Become a world-conscious Christian. Consider the 153 million orphans noted above. Consider that 99% of these will never be adopted. That 60% of boys may turn to crime and 70% of girls to prostitution. These are overwhelming statistics, yet with these staggering facts in mind, we come to I John 3:17: “Whoever has the world’s goods and sees his brother in need, and closes his heart against him – how does the love of God abide in him?” How do world-conscious Christians live in a world with such startling inequities? We give!!
Make a Substantial and Sustainable Commitment
The commitment called for must be both substantial (sacrificial) and sustainable.

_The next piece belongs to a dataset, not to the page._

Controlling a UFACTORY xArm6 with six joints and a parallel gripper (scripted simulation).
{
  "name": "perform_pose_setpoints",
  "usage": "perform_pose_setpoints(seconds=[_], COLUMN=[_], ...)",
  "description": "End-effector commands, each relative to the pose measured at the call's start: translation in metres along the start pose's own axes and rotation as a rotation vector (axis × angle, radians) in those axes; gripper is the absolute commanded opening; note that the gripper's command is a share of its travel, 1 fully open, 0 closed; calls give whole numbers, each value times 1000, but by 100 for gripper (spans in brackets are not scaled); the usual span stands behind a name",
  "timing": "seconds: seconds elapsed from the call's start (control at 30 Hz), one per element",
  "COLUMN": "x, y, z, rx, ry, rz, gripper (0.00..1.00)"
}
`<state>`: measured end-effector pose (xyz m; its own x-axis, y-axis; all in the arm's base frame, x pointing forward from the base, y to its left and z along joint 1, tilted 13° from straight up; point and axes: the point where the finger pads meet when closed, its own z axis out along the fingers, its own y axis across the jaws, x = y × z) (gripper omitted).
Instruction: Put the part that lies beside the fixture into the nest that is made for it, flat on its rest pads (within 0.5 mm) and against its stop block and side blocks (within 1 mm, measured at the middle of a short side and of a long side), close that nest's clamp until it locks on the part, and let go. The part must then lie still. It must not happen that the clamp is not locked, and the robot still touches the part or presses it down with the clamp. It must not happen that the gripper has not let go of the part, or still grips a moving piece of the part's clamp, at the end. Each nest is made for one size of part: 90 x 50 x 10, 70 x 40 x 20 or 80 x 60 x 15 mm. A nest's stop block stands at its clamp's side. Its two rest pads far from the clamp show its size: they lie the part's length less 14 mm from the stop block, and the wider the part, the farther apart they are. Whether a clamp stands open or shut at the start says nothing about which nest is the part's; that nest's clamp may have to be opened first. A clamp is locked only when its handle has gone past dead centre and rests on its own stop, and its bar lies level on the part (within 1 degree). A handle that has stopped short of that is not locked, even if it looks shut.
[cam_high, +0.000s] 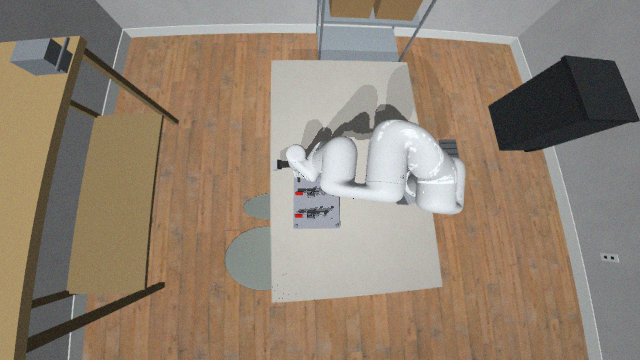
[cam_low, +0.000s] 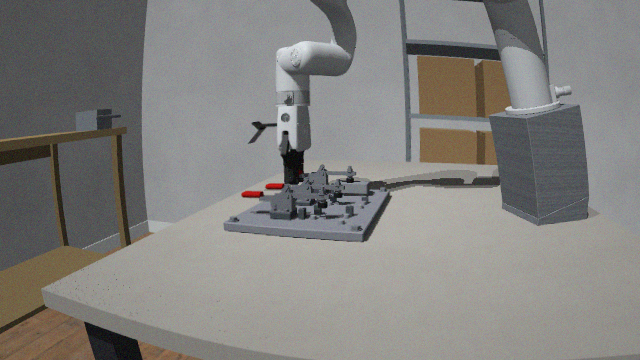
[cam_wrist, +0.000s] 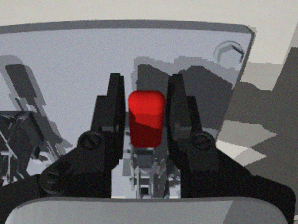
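Note:
The grey fixture plate (cam_high: 317, 223) (cam_low: 310, 231) (cam_wrist: 60, 56) lies on the table near its left edge and carries three nests with toggle clamps. My gripper (cam_low: 293, 172) (cam_wrist: 145, 92) points straight down over the far clamp's red handle (cam_wrist: 147, 119) (cam_low: 300, 172). The handle stands between my fingers with a thin gap on each side, so the fingers are slightly open around it. The two nearer clamps' red handles (cam_low: 252, 193) (cam_low: 274, 186) (cam_high: 299, 216) (cam_high: 299, 193) stick out level past the plate's left side. A grey block (cam_low: 356, 188) lies at the far nest. I cannot tell whether it is the part.
The arm's grey base pedestal (cam_low: 542, 165) stands at the right of the table (cam_low: 400, 280). A shelf rack with cardboard boxes (cam_low: 445, 85) stands behind the table. A wooden bench (cam_high: 115, 200) is on the floor to the left.

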<state>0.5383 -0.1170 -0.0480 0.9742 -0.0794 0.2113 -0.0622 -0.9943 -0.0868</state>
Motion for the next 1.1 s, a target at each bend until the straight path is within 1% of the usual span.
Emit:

Give the child in your neighborhood, give to the Heart of Florida Youth Ranch, and give to Haven of Hope International.
Remember, Follow-up and Evaluate
Remember to keep in contact with the individuals and ministries you support and follow up your commitments with prayer and encouragement. Evaluating the strategy will keep the plan relevant in a real-time world. Emergencies may arise from any of the ministries supported that need immediate relief. Constantly seeking creative ways to strengthen partnerships in local, regional, and international ministries should be explored. Arranging others to participate in prayer, advocacy, fundraising, setting up a missions dinner in your home, and mission trips might be some of the activities considered. The evaluation will never be on dollars spent or hours worked over against secular models of success. The assessment should only be made against our lives being changed.